Justin Atkinson, Chief Executive 020 7616 7575
James Hind, Finance Director
Smithfield
Reg Hoare/Rupert Trefgarne 020 7360 4900
A presentation for analysts will be held at 9.15 for 9.30am at The Theatre &
Gallery, London Stock Exchange, 10 Paternoster Square, London, EC4M 7LS
Print resolution images are available for the media to download from
www.vismedia.co.uk
Chairman's Statement
Financial Overview
I am pleased to report an outstanding set of results for the six months ended 30
June 2006. An excellent performance from our North American businesses has been
a recurring theme in our recent results announcements. Now, in addition, we can
report very strong organic growth and a significant increase in margins in all
our other geographic regions.
Group sales for the period were up 34% at £450.0m (2005: £335.0m). Operating
profit was £35.7m (2005: £17.6m) and the first-half operating margin rose to its
highest-ever level of 7.9% (2005: 5.2%).
As stated in our AGM trading update in June, the first-half results were
enhanced by the receipt of several large claim settlements relating to jobs
undertaken in prior years, totalling about £5m, as well as benign winter weather
conditions in North America. However, even after adjusting for these factors,
the Group operating margin was a record for the first half.
Profit before tax more than doubled to £33.4m (2005: £15.6m) and earnings per
share were up 135% at 30.3p (2005: 12.9p).
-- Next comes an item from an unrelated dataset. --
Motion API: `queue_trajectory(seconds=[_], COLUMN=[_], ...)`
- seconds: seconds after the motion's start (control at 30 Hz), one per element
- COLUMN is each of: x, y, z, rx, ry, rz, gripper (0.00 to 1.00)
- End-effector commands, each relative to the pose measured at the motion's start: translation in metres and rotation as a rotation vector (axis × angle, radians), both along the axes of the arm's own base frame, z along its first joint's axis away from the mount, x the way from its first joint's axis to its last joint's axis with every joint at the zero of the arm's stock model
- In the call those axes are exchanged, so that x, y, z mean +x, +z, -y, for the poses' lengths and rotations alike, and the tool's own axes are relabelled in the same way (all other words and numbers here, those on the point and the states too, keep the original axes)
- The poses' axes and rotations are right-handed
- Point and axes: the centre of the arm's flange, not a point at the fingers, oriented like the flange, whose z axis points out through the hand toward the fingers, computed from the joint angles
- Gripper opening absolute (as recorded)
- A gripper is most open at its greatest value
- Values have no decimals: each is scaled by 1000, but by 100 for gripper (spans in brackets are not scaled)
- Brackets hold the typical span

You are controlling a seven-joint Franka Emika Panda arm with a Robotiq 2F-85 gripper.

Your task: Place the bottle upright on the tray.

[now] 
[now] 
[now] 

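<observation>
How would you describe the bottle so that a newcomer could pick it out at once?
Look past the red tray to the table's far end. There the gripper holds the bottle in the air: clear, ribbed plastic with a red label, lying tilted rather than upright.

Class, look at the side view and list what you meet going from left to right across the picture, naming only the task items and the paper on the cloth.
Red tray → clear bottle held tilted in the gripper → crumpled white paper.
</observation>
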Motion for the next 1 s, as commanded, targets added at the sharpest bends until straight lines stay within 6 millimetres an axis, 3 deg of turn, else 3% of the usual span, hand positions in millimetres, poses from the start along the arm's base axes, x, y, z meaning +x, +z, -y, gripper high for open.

Cash generated from operations increased to £28.8m, compared to last year's
£13.8m, underlining the quality of the earnings. The period end net debt was
£47.6m, which compares to £65.3m at the end of June 2005. This year-on-year
decrease is stated after expenditure of about £12m on acquisitions and a £4m
one-off contribution into the UK pension scheme. Capital expenditure in the
first half was £12.9m (2005: £4.5m), higher than historic levels, to support the
expanding workload. A further £9.6m has been spent since the half year end on
the acquisition of Piling Contractors, announced on 16 August 2006.
Dividend
The Board has declared an interim dividend of 4.2p per share (2005: 3.8p),
representing an increase of 11%. This will be paid on 1 November 2006 to
shareholders on the register at 6 October 2006.
Operational Overview
North America
Our North American operations had an excellent first half and continued to gain
market share, with all four businesses beating their previous record
performances. Sales of £241.1m (2005: £177.7m) were up 36%, whilst operating
profit of £27.8m (2005: £13.6m) was more than twice the previous year.
Suncoast
The first half result from Suncoast was extremely strong, with sales in both
slab-on-grade products for single-family homes and its commercial high-rise
products significantly above the same period last year. On the West Coast, the
business continued to show good growth, as the customer base in that region
expands, whilst we further increased our market share in Texas, where new
housing starts are bucking the national trend.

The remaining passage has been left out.